*WHAT YOU ARE ASKED TO DO*: Reproduce this listing from its first line through the line with "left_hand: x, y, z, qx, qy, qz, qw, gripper", inclusive, leaving out all that follows.

*SUPPLIED INFORMATION*:
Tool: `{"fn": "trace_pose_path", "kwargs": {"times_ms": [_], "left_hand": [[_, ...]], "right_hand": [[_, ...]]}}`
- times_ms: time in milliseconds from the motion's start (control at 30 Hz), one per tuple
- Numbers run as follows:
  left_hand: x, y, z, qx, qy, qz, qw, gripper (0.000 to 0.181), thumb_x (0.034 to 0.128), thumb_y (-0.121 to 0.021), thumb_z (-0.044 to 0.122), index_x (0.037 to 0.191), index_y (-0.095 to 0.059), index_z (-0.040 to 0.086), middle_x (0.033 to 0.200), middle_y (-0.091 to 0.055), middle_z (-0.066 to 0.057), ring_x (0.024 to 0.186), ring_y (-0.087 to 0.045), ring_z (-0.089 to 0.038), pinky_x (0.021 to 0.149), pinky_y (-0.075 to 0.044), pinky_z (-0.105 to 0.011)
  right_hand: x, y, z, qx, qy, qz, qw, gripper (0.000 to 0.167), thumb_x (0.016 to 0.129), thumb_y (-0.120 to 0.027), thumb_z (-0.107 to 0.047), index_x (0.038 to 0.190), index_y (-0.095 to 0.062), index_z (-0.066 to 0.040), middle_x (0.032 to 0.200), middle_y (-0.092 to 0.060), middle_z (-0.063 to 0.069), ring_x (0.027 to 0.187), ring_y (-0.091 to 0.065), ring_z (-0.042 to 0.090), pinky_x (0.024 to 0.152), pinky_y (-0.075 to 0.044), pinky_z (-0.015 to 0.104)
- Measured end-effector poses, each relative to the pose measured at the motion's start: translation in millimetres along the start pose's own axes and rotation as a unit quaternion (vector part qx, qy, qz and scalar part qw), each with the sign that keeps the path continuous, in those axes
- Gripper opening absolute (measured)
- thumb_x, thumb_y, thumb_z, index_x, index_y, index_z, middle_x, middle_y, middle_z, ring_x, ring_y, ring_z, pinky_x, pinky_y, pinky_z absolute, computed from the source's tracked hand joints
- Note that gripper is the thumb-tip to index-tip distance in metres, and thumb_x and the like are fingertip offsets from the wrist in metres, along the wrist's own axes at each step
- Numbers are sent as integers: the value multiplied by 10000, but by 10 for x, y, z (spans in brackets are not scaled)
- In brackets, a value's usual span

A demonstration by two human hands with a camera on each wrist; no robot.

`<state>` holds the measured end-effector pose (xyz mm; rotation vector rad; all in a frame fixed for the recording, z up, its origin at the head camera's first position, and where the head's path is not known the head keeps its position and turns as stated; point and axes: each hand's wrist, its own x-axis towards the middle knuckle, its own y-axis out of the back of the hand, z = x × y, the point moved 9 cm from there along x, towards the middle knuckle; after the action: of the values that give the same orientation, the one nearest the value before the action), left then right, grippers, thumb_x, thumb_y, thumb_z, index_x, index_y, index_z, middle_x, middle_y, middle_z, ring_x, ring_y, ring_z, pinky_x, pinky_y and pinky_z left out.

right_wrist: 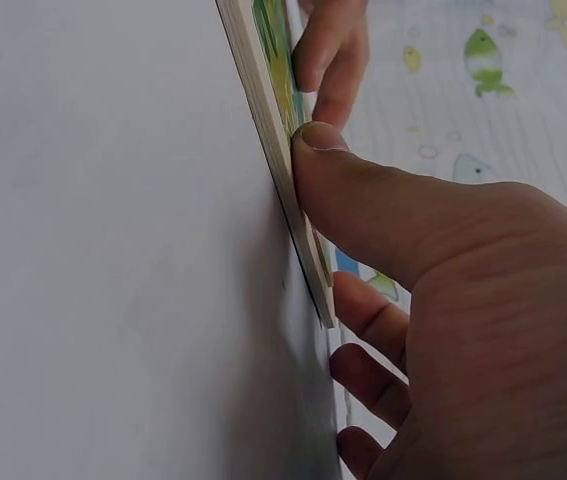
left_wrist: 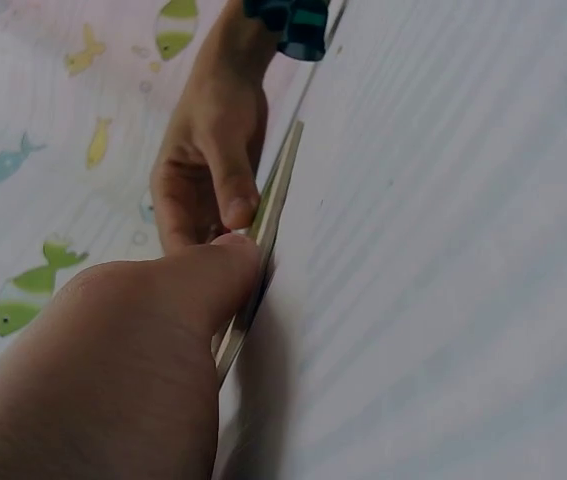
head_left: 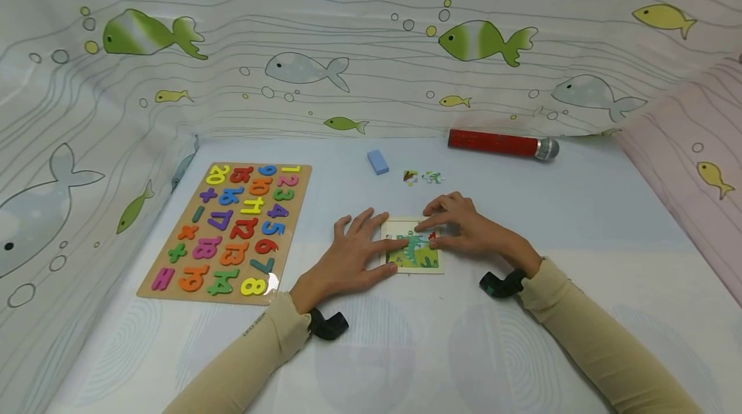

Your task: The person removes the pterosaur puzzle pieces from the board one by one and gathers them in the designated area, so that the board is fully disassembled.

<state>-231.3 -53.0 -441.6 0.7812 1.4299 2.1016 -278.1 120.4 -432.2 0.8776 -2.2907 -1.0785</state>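
Note:
A small framed jigsaw puzzle (head_left: pixel 414 263) with a green and blue picture lies on the table between the hands. Its pale wooden edge shows in the left wrist view. My left hand (head_left: pixel 362 250) spreads its fingers over the puzzle's left side; a fingertip rests on the picture and the thumb touches the lower left edge. From the right, my right hand (head_left: pixel 466 227) rests its thumb and index finger on the puzzle's upper right part, its other fingers loosely bent. Whether a piece lies between those fingertips is hidden. Behind the puzzle lie two loose jigsaw pieces (head_left: pixel 432 177).
On the left lies a wooden number board (head_left: pixel 228 230) with colourful digits and signs. A blue block (head_left: pixel 378 162) is at the back, left of the loose pieces. A red toy microphone (head_left: pixel 501 144) lies by the fish-patterned back wall (head_left: pixel 382 98).

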Motion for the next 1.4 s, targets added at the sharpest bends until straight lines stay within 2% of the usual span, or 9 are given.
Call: {"fn": "trace_pose_path", "kwargs": {"times_ms": [300, 667, 867, 967, 1267, 1400], "left_hand": [[-13, 12, 7, 111, 6, 9, 9999, 502, 971, -551, 585, 1448, -557, 427, 1631, -376, -128, 1545, -241, -421, 1115, -206, -691], [-7, 6, 14, 29, -73, 65, 9999, 502, 972, -560, 570, 1450, -558, 417, 1635, -366, -140, 1544, -235, -428, 1116, -193, -695], [-14, -4, 16, 28, -47, 25, 10000, 502, 974, -558, 572, 1452, -555, 421, 1637, -361, -141, 1544, -230, -430, 1117, -187, -687], [-16, -5, 16, 21, -25, 5, 10000, 503, 974, -557, 573, 1453, -553, 421, 1638, -358, -140, 1545, -228, -429, 1120, -182, -685], [-13, -3, 11, 66, -10, 16, 10000, 506, 974, -556, 581, 1457, -545, 429, 1641, -357, -136, 1547, -231, -419, 1118, -195, -690], [-15, 0, 12, 67, -12, 29, 10000, 506, 974, -560, 573, 1457, -548, 422, 1637, -362, -140, 1544, -238, -418, 1116, -198, -691]], "right_hand": [[16, 12, -9, 156, -129, -8, 9998, 322, 869, -814, -221, 1186, -774, -253, 1276, -628, 70, 1245, -423, 269, 982, -264, 494], [2, 43, -42, 224, -10, 153, 9996, 319, 861, -821, -198, 1176, -781, -231, 1175, -654, 12, 1159, -429, 212, 937, -272, 471], [-6, 41, 13, 331, -162, 201, 9991, 480, 850, -837, -240, 1308, -702, -196, 1172, -682, -29, 1125, -446, 181, 917, -294, 438], [-12, 53, 62, 421, -269, 294, 9983, 516, 837, -851, -242, 1319, -679, -175, 1192, -701, -44, 1115, -469, 166, 929, -311, 421], [-19, 40, 175, 493, -482, 325, 9971, 462, 841, -847, -278, 1285, -727, -235, 1115, -674, -78, 1062, -451, 136, 910, -302, 408], [-21, 40, 183, 612, -465, 369, 9964, 448, 846, -840, -292, 1277, -734, -229, 1080, -668, -86, 1045, -446, 139, 901, -288, 409]]}}
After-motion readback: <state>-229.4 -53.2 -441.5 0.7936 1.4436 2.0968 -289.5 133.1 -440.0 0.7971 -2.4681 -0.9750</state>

*SOLVED PROBLEM*:
Tool: `{"fn": "trace_pose_path", "kwargs": {"times_ms": [_], "left_hand": [[_, ...]], "right_hand": [[_, ...]]}}`
- times_ms: time in milliseconds from the motion's start (control at 30 Hz), one per tuple
- Numbers run as follows:
  left_hand: x, y, z, qx, qy, qz, qw, gripper (0.000 to 0.181), thumb_x (0.034 to 0.128), thumb_y (-0.121 to 0.021), thumb_z (-0.044 to 0.122), index_x (0.037 to 0.191), index_y (-0.095 to 0.059), index_z (-0.040 to 0.086), middle_x (0.033 to 0.200), middle_y (-0.091 to 0.055), middle_z (-0.066 to 0.057), ring_x (0.024 to 0.186), ring_y (-0.087 to 0.045), ring_z (-0.089 to 0.038), pinky_x (0.021 to 0.149), pinky_y (-0.075 to 0.044), pinky_z (-0.105 to 0.011)

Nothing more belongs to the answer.